Dr. Sanjay Gupta said it came out of nowhere.
Several days after he performed brain surgery on Dan Snyder, he said Snyder's head injuries were "very stable." Gupta recalled looking at an MRI of Snyder's brain a few days after the surgery.
"In his case, he had a depressed skull fracture," he said. "He did not have a big blood clot and I thought that was all favorable."
Gupta juggles several jobs. He is a medical correspondent for CNN and Time magazine. He was an embedded reporter during the war in Iraq. And he still practices medicine.
He operates on Mondays at Grady Hospital and covers days there once every two weeks. He happened to be making rounds at Grady on the day Dan Snyder died.
He said he heard that something was wrong with Snyder, that something had changed. It was an infection that proved fatal.

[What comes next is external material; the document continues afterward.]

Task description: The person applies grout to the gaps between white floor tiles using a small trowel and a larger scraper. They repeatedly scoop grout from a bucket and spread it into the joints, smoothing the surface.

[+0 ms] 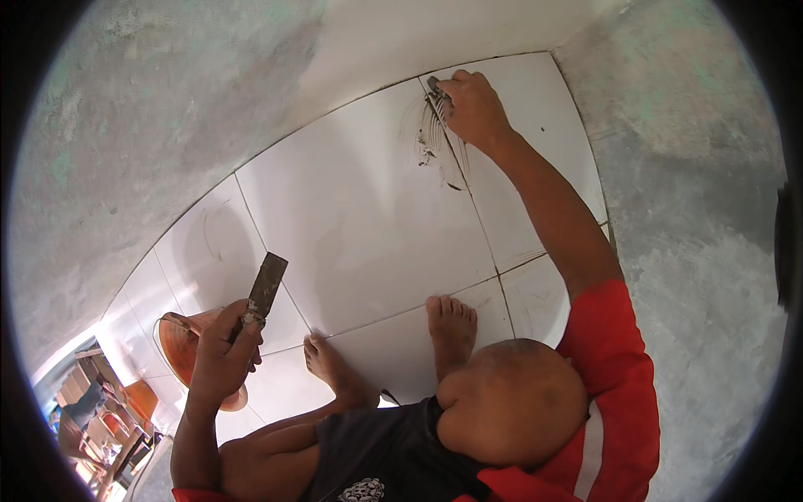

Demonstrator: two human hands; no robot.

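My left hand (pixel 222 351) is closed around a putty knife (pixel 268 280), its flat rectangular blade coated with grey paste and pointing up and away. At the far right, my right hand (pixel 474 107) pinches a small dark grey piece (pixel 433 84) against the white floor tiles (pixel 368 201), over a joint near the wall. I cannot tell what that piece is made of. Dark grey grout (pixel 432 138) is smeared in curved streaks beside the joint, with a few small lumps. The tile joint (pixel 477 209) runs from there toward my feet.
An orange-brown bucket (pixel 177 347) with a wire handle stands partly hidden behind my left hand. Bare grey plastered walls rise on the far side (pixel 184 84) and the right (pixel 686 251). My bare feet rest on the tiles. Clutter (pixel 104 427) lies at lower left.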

"You really tell the true character of a person by the way they react under pressure," Gupta said. "I'll never forget with LuAnn. I walked in the room right after I found out Dan had died. I didn't know what to say. She just looked at me and gave me a huge hug. She said, 'I know this is hard for you, too. You did a wonderful job on Danny.' What presence of mind to even think of that, let alone say that."
Since then, he has kept in touch with LuAnn Snyder. The Snyders created the Dan Snyder Neuro-Trauma Fund at Emory University Hospital with a $25,000 donation and will visit Atlanta for a ceremony later in the fall. In addition, the fund has received another $25,000 in private donations and the Thrashers have pledged for the next five years to give $15,000 in the name of the winner of the team's Dan Snyder Award, which was defenseman Garnet Exelby this year. The fund is dedicated to teaching, research and clinical care in neuro-trauma.
For Gupta, part of being a doctor is having patients who don't make it.
"It's always tough," he said. "I don't think you ever get used to that sort of thing. I don't relish having to tell families of patients who are often ones who are young and healthy except for injury-wise. People are not expecting it in the way that they would if someone had a long illness."